For the env, we run in k8s and tear them down one by one. We wait until each broker stabilizes (as well as the URPs) and then move onto the next broker until the whole cluster stabilizes. For the ACLs, we use kafka-security-manager. Our topics and consumer groups are not in code yet.

I’ve keeping an eye on this project for a bit: https://github.com/devshawn/kafka-gitops

But, I am also interested in this recent confluent article on the topic: https://www.confluent.io/blog/devops-for-apache-kafka-with-kubernetes-and-gitops/

The streaming ops project is written by a colleague of mine, as is Julie. Both are pretty cool.
I’ve been wondering whether there is a way to help users externalize configuration, particularly from confluent cloud. Julie helps with this to some degree and we had some internal discussions they didn’t land anywhere concrete. From your perspective, what’s on the devops wish list for Kafka/Confluent?

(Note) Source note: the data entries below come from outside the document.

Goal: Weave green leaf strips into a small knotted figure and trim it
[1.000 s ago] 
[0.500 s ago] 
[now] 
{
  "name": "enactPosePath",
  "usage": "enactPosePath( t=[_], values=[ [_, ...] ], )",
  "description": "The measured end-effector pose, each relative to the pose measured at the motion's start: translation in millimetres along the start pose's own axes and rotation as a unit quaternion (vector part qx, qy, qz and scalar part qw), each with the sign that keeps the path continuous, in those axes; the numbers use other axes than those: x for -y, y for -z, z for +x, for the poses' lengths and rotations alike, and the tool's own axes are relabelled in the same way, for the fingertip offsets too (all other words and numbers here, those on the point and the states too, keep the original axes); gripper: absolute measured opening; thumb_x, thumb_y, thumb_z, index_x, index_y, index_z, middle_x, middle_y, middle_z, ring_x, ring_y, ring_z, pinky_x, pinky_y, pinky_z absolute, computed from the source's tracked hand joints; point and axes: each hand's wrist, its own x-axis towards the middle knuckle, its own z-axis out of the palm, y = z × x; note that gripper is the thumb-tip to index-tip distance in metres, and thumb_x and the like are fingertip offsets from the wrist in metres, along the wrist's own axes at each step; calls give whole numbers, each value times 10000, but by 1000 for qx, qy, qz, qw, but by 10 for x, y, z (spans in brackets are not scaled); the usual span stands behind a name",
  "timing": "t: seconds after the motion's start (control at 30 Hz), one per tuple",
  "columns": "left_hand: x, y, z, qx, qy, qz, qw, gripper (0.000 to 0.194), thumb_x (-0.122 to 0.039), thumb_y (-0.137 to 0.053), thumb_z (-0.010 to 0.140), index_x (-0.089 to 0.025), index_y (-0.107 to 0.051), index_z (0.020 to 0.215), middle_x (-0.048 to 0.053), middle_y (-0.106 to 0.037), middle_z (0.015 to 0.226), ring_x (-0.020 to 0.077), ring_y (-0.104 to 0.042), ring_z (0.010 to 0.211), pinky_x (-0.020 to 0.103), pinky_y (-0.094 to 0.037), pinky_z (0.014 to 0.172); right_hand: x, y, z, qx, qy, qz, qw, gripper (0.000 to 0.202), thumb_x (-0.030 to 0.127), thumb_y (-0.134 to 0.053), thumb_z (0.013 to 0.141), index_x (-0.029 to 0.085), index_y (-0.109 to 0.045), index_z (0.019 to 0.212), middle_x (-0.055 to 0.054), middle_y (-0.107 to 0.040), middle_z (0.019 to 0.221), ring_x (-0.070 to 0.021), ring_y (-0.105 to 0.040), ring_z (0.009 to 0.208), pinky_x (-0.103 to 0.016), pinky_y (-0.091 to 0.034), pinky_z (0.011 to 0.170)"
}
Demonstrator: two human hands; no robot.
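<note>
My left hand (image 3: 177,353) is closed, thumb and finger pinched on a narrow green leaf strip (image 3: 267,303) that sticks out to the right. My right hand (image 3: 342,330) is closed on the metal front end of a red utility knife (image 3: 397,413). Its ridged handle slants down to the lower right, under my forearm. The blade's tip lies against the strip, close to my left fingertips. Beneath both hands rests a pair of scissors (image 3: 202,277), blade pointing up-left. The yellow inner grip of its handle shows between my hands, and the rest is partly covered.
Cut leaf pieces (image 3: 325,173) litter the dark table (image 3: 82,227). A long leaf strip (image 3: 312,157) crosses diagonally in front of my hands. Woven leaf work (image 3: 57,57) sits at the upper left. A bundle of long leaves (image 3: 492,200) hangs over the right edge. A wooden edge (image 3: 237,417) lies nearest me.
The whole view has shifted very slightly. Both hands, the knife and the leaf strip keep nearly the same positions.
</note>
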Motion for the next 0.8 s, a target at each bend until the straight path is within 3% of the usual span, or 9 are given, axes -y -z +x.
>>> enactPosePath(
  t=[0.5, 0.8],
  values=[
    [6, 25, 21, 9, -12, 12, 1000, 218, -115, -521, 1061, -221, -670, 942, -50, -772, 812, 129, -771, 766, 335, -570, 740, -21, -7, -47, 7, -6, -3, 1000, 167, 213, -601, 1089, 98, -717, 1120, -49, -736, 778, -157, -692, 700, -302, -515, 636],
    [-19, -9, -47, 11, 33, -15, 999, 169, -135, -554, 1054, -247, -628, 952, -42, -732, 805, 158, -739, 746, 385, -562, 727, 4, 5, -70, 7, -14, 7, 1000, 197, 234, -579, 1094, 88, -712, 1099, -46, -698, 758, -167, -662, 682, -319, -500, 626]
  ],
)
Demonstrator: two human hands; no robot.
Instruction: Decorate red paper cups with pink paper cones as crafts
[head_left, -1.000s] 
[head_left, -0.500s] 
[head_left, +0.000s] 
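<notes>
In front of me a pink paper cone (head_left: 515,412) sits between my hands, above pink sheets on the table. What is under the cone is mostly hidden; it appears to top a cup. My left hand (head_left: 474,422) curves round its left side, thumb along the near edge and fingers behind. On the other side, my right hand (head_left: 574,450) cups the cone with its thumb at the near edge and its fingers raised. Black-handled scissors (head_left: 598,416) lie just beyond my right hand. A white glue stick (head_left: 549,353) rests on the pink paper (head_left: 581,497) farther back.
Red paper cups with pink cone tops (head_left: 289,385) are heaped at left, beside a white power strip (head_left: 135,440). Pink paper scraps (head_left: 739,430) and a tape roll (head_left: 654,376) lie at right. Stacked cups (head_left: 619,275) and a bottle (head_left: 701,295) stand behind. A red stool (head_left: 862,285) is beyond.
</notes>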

Big pain point ive seen is copying data between environments for testing. Always tonnes of effort and varying implementations from copying the data directory to mirror maker type migration. Would be cool if there was just some cli command for some set of topics that wasn’t too complex to configure (no unix pipe hell :sweat_smile:)

Yeah, that’s a good idea. There is some work in confluent cloud ongoing to provide that using cluster links (a nice feature as it’s there is no extra overhead as you’d get with mirror maker or replciator). Not sure if there is a CLI for that or not.